The dataset is separated into multiple tables, seems really like an SQL database. Regardless, it should have enough info to run ratig prediction prediction. As an input to the model we would use demographics data of the user and movie release year and genres. User rating would be the target.

Let's prepare the dataset for that training.

In [156]:
def vectorize(user, movie, rating):
    o_vec = [0] * len(o_dict)
    o_vec[o_dict[user[3]]]  = 1
    if movie[1] == 'unknown': # strange edge case, better get rid of those
        return -1
    return [user[1], int(user[2] == 'M')]+o_vec+[int(movie[2].split('-')[2])]+list(movie.drop([0, 1, 2, 4]))+[rating]

In [157]:
from tqdm import tqdm

d = {}
for i, row in tqdm(data.iterrows(), total=len(data)):
    
    user = users.iloc[row[0]-1]
    movie = items.iloc[row[1]-1]
    rating = row[2]
    vec = vectorize(user, movie, rating)
    if vec == -1:
        continue
        
    d.update({i:vec})

classical = pd.DataFrame.from_dict(d, orient='index')
classical.head()

100%|█████████████████████████████████████████████████████████████████████████| 100000/100000 [02:31<00:00, 660.68it/s]

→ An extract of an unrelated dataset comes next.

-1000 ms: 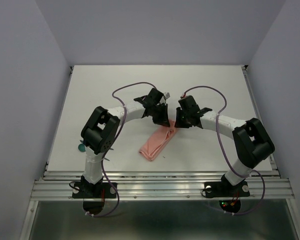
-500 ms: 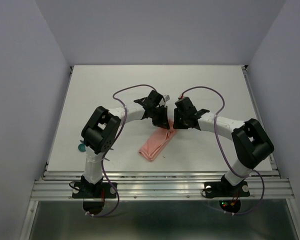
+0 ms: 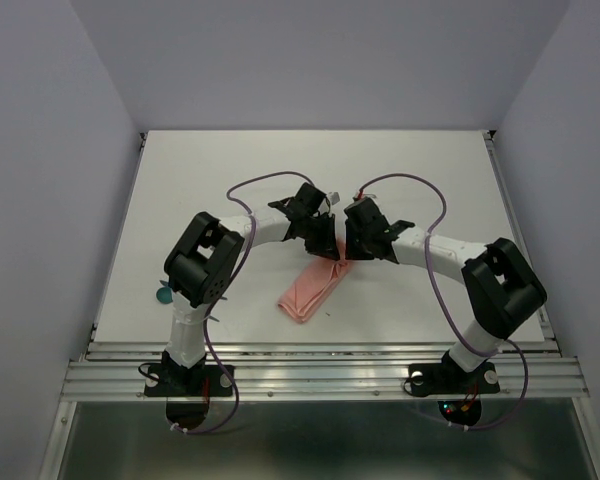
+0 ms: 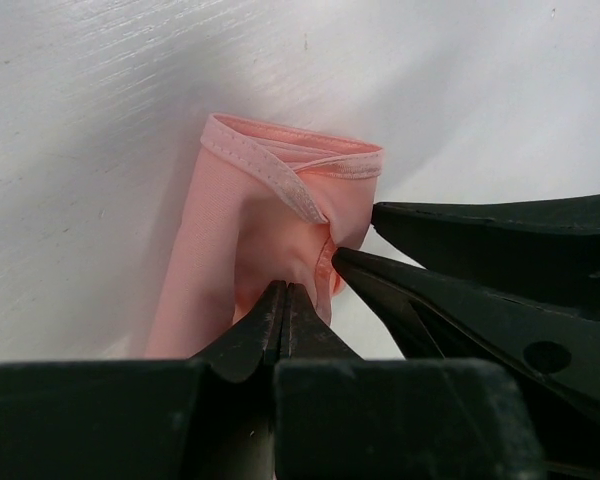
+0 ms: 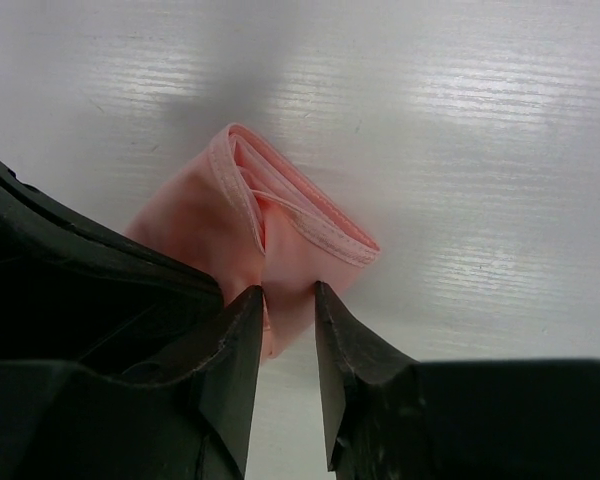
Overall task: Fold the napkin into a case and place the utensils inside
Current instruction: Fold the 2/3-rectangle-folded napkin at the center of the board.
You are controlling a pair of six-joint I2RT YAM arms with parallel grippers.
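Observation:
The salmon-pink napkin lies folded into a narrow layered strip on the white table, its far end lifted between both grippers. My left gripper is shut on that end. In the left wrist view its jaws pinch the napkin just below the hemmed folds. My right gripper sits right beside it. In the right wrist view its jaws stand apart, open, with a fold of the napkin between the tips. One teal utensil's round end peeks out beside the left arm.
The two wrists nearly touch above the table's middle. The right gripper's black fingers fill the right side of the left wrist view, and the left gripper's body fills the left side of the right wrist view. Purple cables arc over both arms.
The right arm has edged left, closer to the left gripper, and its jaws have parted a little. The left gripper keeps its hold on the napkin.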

Unnamed: 0,0,1,2,3,4,5,6,7,8,9,...,34,35,36,37,38,39,40,41,42,43
0,49,1,0,0,0,0,0,0,0,0,...,0,0,0,0,0,0,0,0,0,3
1,39,0,0,0,0,0,0,0,1,0,...,1,0,0,1,0,0,1,0,0,3
2,25,1,0,0,0,0,0,0,0,0,...,0,0,0,0,0,0,0,0,0,1
3,28,1,0,0,0,0,0,0,0,0,...,0,0,0,0,1,0,0,1,1,2
4,47,1,0,0,0,1,0,0,0,0,...,0,0,0,0,0,0,0,0,0,1


In [None]:
classical.to_csv('classical.csv')

This apporach leads to some data loss, as zipcodes can not be vectorized easily. However, I doubt that there is much correlation between a postal code and cinematic prefrences.